First a bit of history – West Yorkshire used to be the textile manufacturing heartland of the UK. Leeds was men’s clothing; Bradford was wool; Halifax was carpets; Huddersfield was high quality cloth and engineering, especially for textile machinery; and Batley and Dewsbury were for shoddy – the recycling of rags.

The Jews came mainly to Leeds and it was a good partnership – Jews brought with them tailoring skills and Leeds was the expanding centre of the UK men’s clothing industry.

Production had moved from one individual making an item of clothing to a factory system with a distribution of labour – workers doing an individual task in the factory.

Montague Burton’s clothing factory, the largest in the world. Courtesy: West Yorkshire Archive Service

From Moshe to Montague

Sir Montague Burton, born Moshe Dovid Osinsky in the Kovno Province of Lithuania in 1885, came to the UK in 1900 aged 15 along with thousands of other Jews. He opened his first shop in Chesterfield in 1904 and when he was naturalised in 1910 he became known as “Morris Burton” living in Sheffield, but the shops were called “Montague Burton”.

Burton built up a chain of men’s clothing shops and by 1919 he had 40. In 1921, he acquired the land at Hudson Road, Leeds where he built his factory, which at its height employed over 10,500 people, the largest clothing factory in the world.

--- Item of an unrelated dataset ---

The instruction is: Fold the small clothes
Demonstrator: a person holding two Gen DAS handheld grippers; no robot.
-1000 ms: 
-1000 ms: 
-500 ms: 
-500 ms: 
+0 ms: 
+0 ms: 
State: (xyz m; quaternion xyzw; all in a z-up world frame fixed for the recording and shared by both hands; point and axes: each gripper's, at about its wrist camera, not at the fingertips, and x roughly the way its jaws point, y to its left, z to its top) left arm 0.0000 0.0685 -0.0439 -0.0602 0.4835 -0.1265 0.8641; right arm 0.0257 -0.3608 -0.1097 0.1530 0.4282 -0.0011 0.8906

The photo from the 1930s of the Sun Room was when production was at its height. Burton, as a factory owner, was conscious of the need to look after his staff and the Sun Room was an example of a facility provided for the staff. There was a doctor, a dentist and medical facilities on site – it was a complete factory-town where staff were looked after.

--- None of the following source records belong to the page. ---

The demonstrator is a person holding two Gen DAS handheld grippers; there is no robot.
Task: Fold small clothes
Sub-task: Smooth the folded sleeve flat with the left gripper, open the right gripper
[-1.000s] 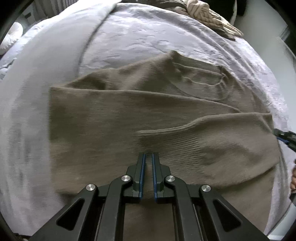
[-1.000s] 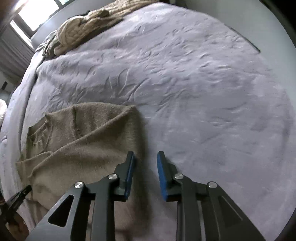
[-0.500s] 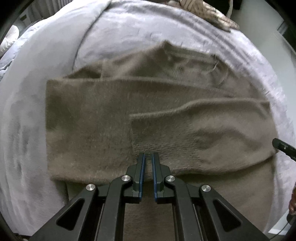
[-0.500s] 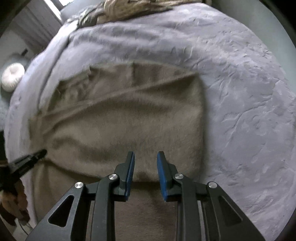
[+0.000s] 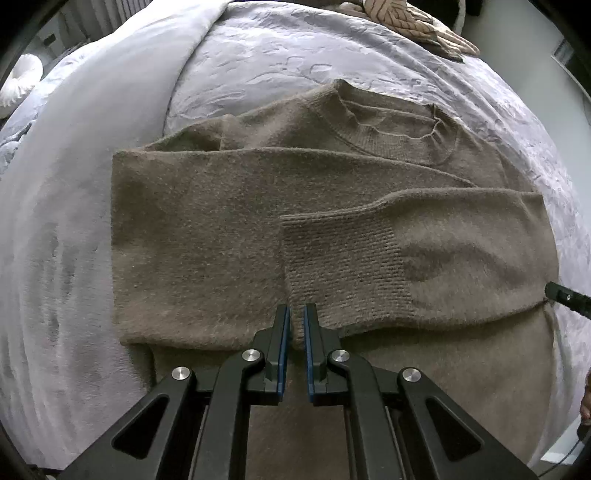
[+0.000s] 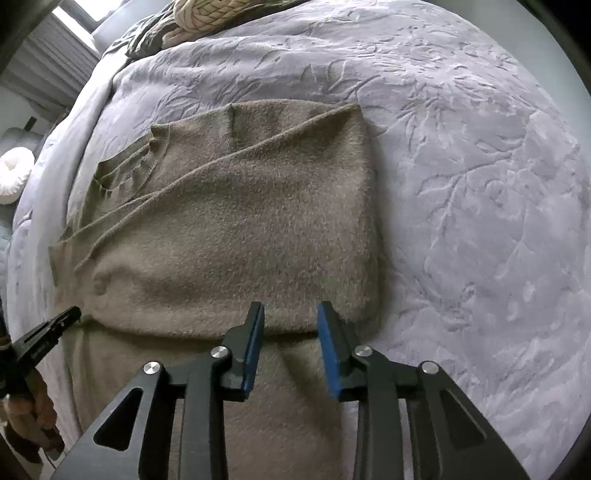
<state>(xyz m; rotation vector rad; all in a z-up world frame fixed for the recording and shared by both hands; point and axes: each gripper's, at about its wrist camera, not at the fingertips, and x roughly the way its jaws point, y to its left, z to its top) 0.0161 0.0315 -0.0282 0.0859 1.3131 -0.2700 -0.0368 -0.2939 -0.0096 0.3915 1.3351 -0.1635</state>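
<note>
A brown knit sweater [image 5: 229,236] lies flat on the grey bed, both sleeves folded across its chest, collar at the far side. The ribbed cuff [image 5: 343,266] of the upper sleeve lies just ahead of my left gripper [image 5: 296,314], whose jaws stand nearly shut with a narrow gap, empty, above the lower body. In the right wrist view the sweater [image 6: 236,236] fills the middle. My right gripper [image 6: 290,314] is open and empty over the sleeve's lower edge near the sweater's right side. The left gripper's tip [image 6: 55,325] shows at the left.
The bed has a grey embossed cover [image 6: 480,184]. A cream cable-knit garment [image 5: 410,18] lies at the far end, also in the right wrist view [image 6: 214,14]. A white round cushion [image 6: 13,173] lies off the bed's left. The right gripper's tip [image 5: 567,297] enters at the right.
The right gripper has swung left from bare bedding to over the sweater. The left gripper has drawn back a little toward the hem. The sweater has not moved.
</note>
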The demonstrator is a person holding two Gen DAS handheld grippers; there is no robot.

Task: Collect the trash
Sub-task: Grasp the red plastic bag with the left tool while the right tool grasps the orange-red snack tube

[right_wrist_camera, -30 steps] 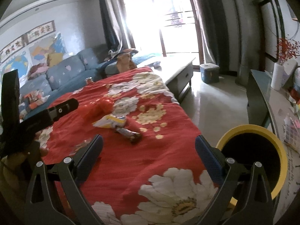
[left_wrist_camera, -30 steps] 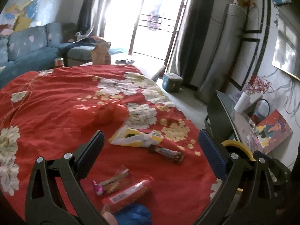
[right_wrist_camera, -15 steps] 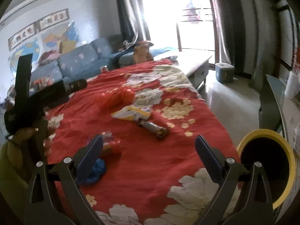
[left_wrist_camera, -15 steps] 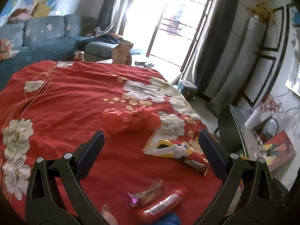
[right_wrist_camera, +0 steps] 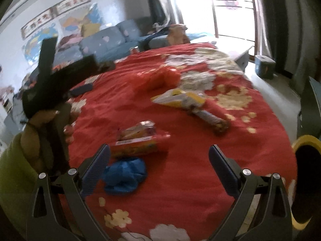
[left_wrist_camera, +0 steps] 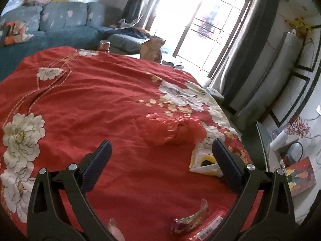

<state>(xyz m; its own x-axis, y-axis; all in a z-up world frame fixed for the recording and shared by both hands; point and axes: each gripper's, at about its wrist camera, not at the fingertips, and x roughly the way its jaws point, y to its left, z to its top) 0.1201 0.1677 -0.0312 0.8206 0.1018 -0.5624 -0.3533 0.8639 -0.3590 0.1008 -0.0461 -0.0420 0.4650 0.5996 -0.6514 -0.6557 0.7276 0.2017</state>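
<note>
Trash lies scattered on a red floral cloth. A crumpled red plastic bag sits mid-cloth. A yellow-white wrapper lies beside a dark snack bar. Nearer are a red tube packet, a clear candy wrapper and a crumpled blue piece. My left gripper hovers open above the cloth, short of the red bag. My right gripper is open just above the tube packet and blue piece. The left gripper shows held in a hand at the left.
A yellow-rimmed black bin stands at the cloth's right edge. A blue sofa and a paper bag lie beyond the far edge. A dark table with clutter stands right, with a blue container on the floor.
Both grippers swung left across the cloth. The left view now centres on the red bag; the right view has come over the tube packet and blue piece. Both stayed open.
</note>
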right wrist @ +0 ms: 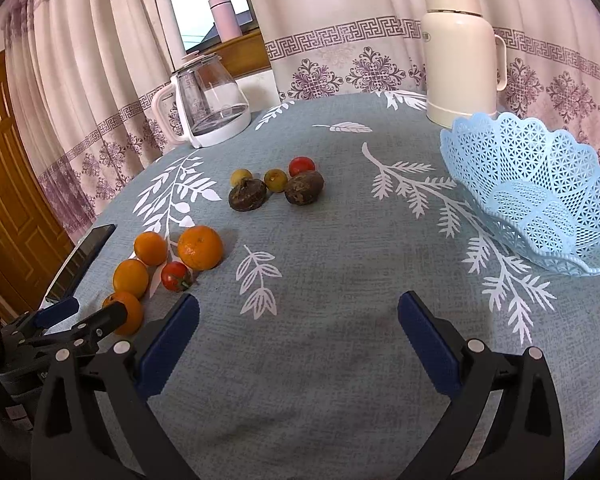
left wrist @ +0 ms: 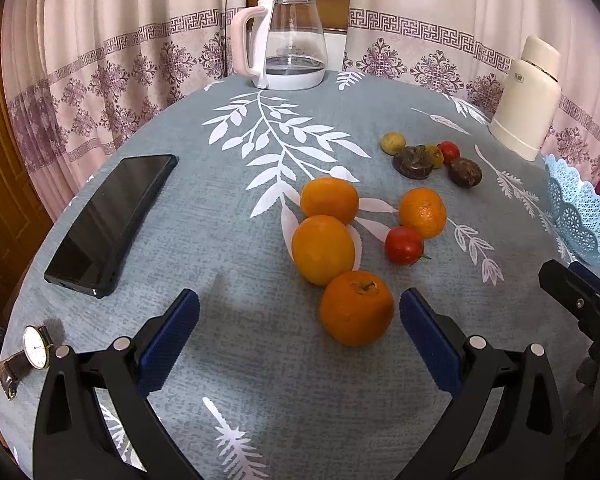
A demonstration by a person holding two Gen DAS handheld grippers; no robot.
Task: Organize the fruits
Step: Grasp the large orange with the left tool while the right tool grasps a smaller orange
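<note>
Oranges (left wrist: 323,249), phone (left wrist: 108,224) nearby, basket (right wrist: 540,200) apart

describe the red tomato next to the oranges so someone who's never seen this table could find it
Start at the blue-grey leaf-print tablecloth and find the cluster of four oranges near its middle. The tomato lies on that cluster's basket side, against the orange that sits apart from the other three. It is the cluster's only red fruit, smaller than the oranges, with a green stem; another red one lies farther back among dark fruits.

We see four round orange tangerines (left wrist: 323,250) clustered mid-table with a small red tomato (left wrist: 404,245) beside them. Farther back lie two dark wrinkled fruits (right wrist: 247,199), two yellowish ones (right wrist: 276,179), another red tomato (right wrist: 301,165). The pale blue lattice plastic basket (right wrist: 540,184) sits upright, apart.
</note>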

Burton built a huge empire, was knighted in 1931 and died in 1952 aged 67.

Newspaper headline announcing Burton’s knighthood, published in The Sentinel on June 12, 1931

He was buried in Leeds but wanted to be buried in Harrogate – fifteen miles from Leeds where there was a Jewish community but at the time no Jewish cemetery. By 1964 there was a Jewish cemetery in Harrogate and Sir Montague and his wife, Lady Sophia, were reinterred in the new Jewish cemetery in Harrogate as the first burials.

Burton’s tombstone in Harrogate Cemetery. Photo: Nigel Grizzard

A legacy of industry and philanthropy

So what was Sir Montague Burton’s legacy?

Burton wasn’t the only clothing manufacturer in Leeds – there were many others, large and small, and the large players such as Burton were key players in the UK clothing industry.

From an employment perspective he built a huge manufacturing and retail empire. He gave the opportunity of working in a large factory to many first-generation Leeds Jews who became part of a Jewish industrial proletariat in Leeds.

He was a very generous funder of many institutions – he endowed a chair at the Hebrew University of Jerusalem and he funded charities and Jewish projects in Yorkshire.

His legacy lives on through the Jewish Museum in London, in Raymond Burton House, and his descendants were key arts funders in Yorkshire.

Letter from Montague Burton, signed in Hebrew, to the renowned poet Shaul Tchernichovsky regarding Burton’s support for a Hebrew University scholarship. Shaul Tchernichovsky Archive, National Library of Israel, image from the Genazim Institute: TSHERN-31378/2. Click image to enlarge

Clothing to corona

I arrived in Leeds in 1976 when the tailoring industry was still functioning, the next decade saw the decline as manufacturing was shipped overseas.

When I took young Jews round the former tailoring areas it wasn’t even a memory – it was too far removed from their current families.

Burton’s Factory today. Photo: Nigel Grizzard

Recently, I went down to the Hudson Road Complex where 10,500 people were employed. It is in Harehills, Leeds and the huge factory still stands. Only when you visit it do you realise how enormous it was. Today it is a clothing depot for Arcadia – a UK clothing chain store, a centre for ESOL (English as a Second Language) and additional small work places.

Most interestingly, during the PPE – Personal Protective Equipment – crisis caused by the coronavirus pandemic in April and May this year – the subject of the Leeds clothing industry was resurrected.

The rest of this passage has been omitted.